This has two basic issues , one Rstudio can't find the function 'selectByDate' and thus nothing happens. The second issue is that my data is sorted month/day/year and from what I could tell online selectByDate works day/month/year by default.

So in summary there are three issues,
I need to sort a dataset by data in two separate columns, I don't know how to do this.
Also the command that I'm trying to use to do at least half of it doesn't work and if it did it wouldn't work the way I wanted it too.

Also here is what R says when I try to run the code as is.

Parsed with column specification:
cols(
.default = col_double(),
coder_1 = col_character(),
coder_2 = col_character(),
track = col_character(),
course_subject_code = col_character(),
class_date = col_character(),
semester_recorded = col_character(),
class_layout = col_character()
)
See spec(...) for full column specifications.
227 parsing failures.
row col expected actual file
2556 course_number no trailing characters H 'cdop_rawdata.csv'
2557 course_number no trailing characters H 'cdop_rawdata.csv'
2558 course_number no trailing characters H 'cdop_rawdata.csv'
2559 course_number no trailing characters H 'cdop_rawdata.csv'
2560 course_number no trailing characters H 'cdop_rawdata.csv'
.... ............. ...................... ...... ..........................
See problems(...) for more details.
Error in selectByDate(cdop_raw, cols(class_date), start = "1/1/2018", :
could not find function "selectByDate"

This is a quite a bit of stuff I'm having issues with, any help would be appreciated.

Also I accidentally deleted the post while trying to edit it.
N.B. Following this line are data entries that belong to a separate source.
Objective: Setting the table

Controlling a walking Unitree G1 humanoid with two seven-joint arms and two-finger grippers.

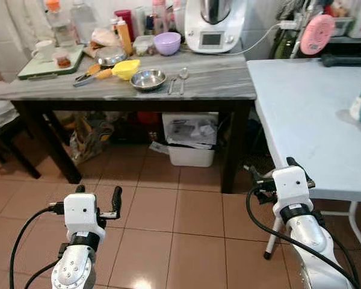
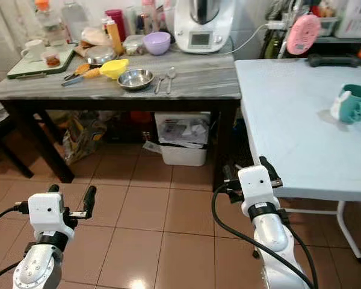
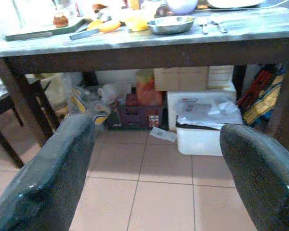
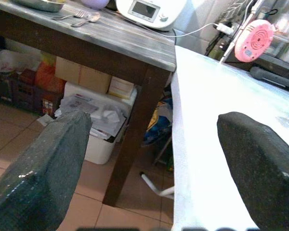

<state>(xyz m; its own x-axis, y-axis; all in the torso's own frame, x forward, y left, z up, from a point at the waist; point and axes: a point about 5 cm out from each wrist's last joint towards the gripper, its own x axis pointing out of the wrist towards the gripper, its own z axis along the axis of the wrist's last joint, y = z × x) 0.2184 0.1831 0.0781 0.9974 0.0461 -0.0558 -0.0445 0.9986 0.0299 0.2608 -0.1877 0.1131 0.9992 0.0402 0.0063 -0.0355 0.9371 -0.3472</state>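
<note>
so the robot stands on a brown tile floor [image 1: 186, 211] in front of a dark table with a grey top [image 1: 216, 81]. both arms are held out low in front of it, over the floor. the left gripper [image 1: 97, 198] has its two black fingers spread wide and holds nothing. the right gripper [image 2: 246, 170] is also spread wide and empty, just beside the near corner of a pale blue table [image 2: 301, 120].

on the grey top sits a shiny metal bowl [image 1: 148, 79]. right beside it lie a fork [image 1: 172, 85] and a spoon [image 1: 183, 77], side by side. a yellow bowl [image 1: 126, 68] is near the metal bowl, and a purple bowl [image 1: 167, 43] is farther back. a big white kitchen machine [image 1: 213, 27] stands at the back of the table, with a cord going off to the wall. a green tray [image 1: 45, 63] with a white cup [image 1: 43, 48] is at the far left end.

on the pale blue table sits a teal and white mug [image 2: 351, 102], well apart from both grippers. a pink round thing [image 2: 303, 34] is behind that table.

under the dark table is a white bin [image 1: 192, 138] with papers in it.
</note>
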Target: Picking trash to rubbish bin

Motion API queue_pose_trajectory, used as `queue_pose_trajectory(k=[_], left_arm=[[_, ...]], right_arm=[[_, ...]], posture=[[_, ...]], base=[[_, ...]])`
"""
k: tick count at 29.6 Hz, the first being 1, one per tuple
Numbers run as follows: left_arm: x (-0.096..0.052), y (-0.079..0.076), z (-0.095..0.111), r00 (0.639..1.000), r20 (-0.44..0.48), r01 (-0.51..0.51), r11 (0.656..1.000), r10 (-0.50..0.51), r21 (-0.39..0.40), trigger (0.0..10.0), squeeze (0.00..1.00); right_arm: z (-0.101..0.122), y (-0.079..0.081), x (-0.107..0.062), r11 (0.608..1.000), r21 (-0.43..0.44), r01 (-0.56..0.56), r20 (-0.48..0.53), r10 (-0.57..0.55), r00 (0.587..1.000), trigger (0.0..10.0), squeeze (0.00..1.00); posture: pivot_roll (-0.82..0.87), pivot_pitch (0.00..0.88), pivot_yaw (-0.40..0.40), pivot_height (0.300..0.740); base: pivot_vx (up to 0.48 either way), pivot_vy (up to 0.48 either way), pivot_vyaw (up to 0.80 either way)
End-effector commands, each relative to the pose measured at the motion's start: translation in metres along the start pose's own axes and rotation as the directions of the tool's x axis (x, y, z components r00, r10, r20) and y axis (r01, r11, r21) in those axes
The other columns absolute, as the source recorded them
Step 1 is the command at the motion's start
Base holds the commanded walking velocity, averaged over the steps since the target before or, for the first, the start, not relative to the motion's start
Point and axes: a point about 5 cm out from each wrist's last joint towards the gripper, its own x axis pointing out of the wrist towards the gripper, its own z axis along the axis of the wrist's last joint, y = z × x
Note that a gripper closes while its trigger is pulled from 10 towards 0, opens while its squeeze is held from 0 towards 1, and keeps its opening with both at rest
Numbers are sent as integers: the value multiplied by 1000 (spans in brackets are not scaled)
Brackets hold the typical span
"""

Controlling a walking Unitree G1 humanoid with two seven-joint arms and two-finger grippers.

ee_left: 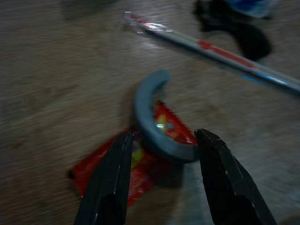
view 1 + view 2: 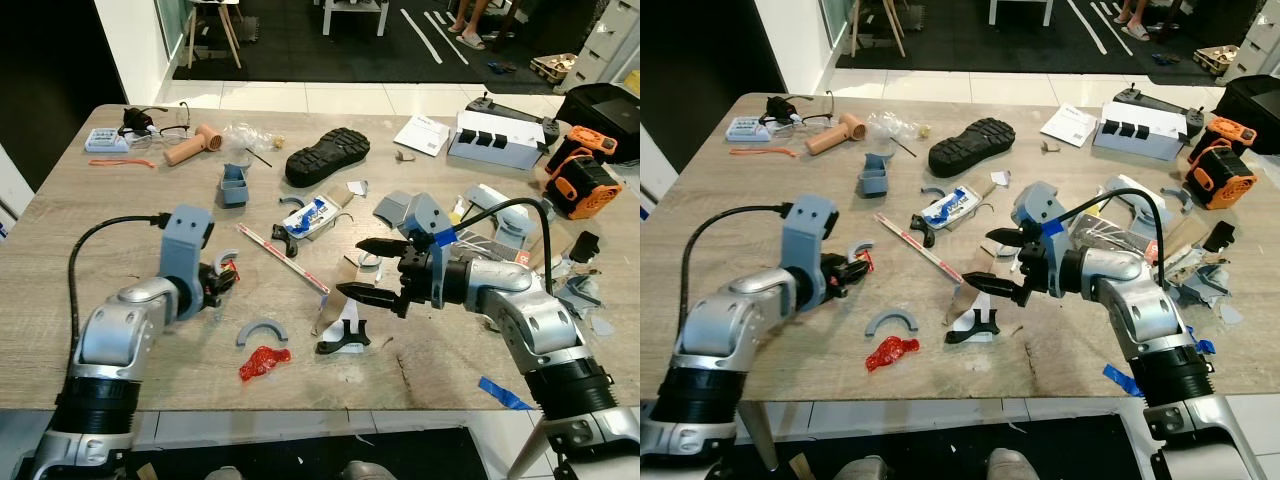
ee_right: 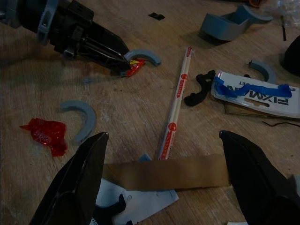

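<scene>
Wrapper point(image 1: 140, 166), red, lies left of centre on the tabletop point(image 2: 80, 200) between the open, empty left tool point(image 1: 159, 154), whose closing may pinch the grey arc point(image 1: 150, 122) instead.

Both arms are bent in over the tabletop point(image 2: 60, 250), silver forearms angled toward the middle. The left claw point(image 2: 225, 273) sits low, right down at the surface, black fingers point(image 1: 112, 178) spread a little with a narrow gap between them, tips pointing toward the centre. A black cable loops off the back of that wrist. The right claw point(image 2: 368, 268) is held a bit above the surface, pointing toward the robot's left, fingers point(image 3: 79, 178) splayed wide apart, one above the other. Blue tape is wrapped on the right wrist housing, and a black cable arcs over that forearm.
</scene>
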Motion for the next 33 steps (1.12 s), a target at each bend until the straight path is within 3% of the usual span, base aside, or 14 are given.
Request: queue_pose_trajectory(k=[1,12,17,32,33], left_arm=[[3,-6,-2,1000,-15,-4,1000,4,-6,10000,0],[8,-6,-7,994,-43,-98,992,102,78,10000,0],[10,-2,-9,985,-50,-153,976,163,157,10000,0],[14,-1,-13,984,-51,-155,968,168,196,10000,0],[14,-2,-15,986,-56,-144,968,158,205,5843,0]], right_arm=[[1,-3,-3,1000,-5,21,4,-21,1000,10000,0],[-1,-2,-4,1000,-6,12,-8,-12,1000,10000,0],[-10,7,-11,997,9,-74,-78,74,994,10000,0],[-13,11,-13,994,17,-108,-100,110,989,10000,0],[-14,11,-13,994,17,-109,-101,111,989,10000,0]], posture=[[-49,0,-11,740],[-49,0,-12,740],[-51,0,-9,740],[-51,0,-7,740],[-51,0,-7,740]], base=[[0,0,0],[0,0,0],[0,0,0],[0,0,0],[0,0,0]])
Guess I'm not only new to R but new to this site.

It seems you do not want to sort the data but to filter it, keeping only dates within a certain range. The selectByDate function is part of the openair package, which I do not have. I would filter the data as follows

library(dplyr)
library(lubridate)
cdop_raw <- read_csv("cdop_rawdata.csv", stringsAsFactors = FALSE)
#convert the class_date column to be a numeric date
#I assume it comes in as a character column
#mdy is a function from lubridate
cdop_raw <- mutate(cdop_raw, class_date = mdy(class_date))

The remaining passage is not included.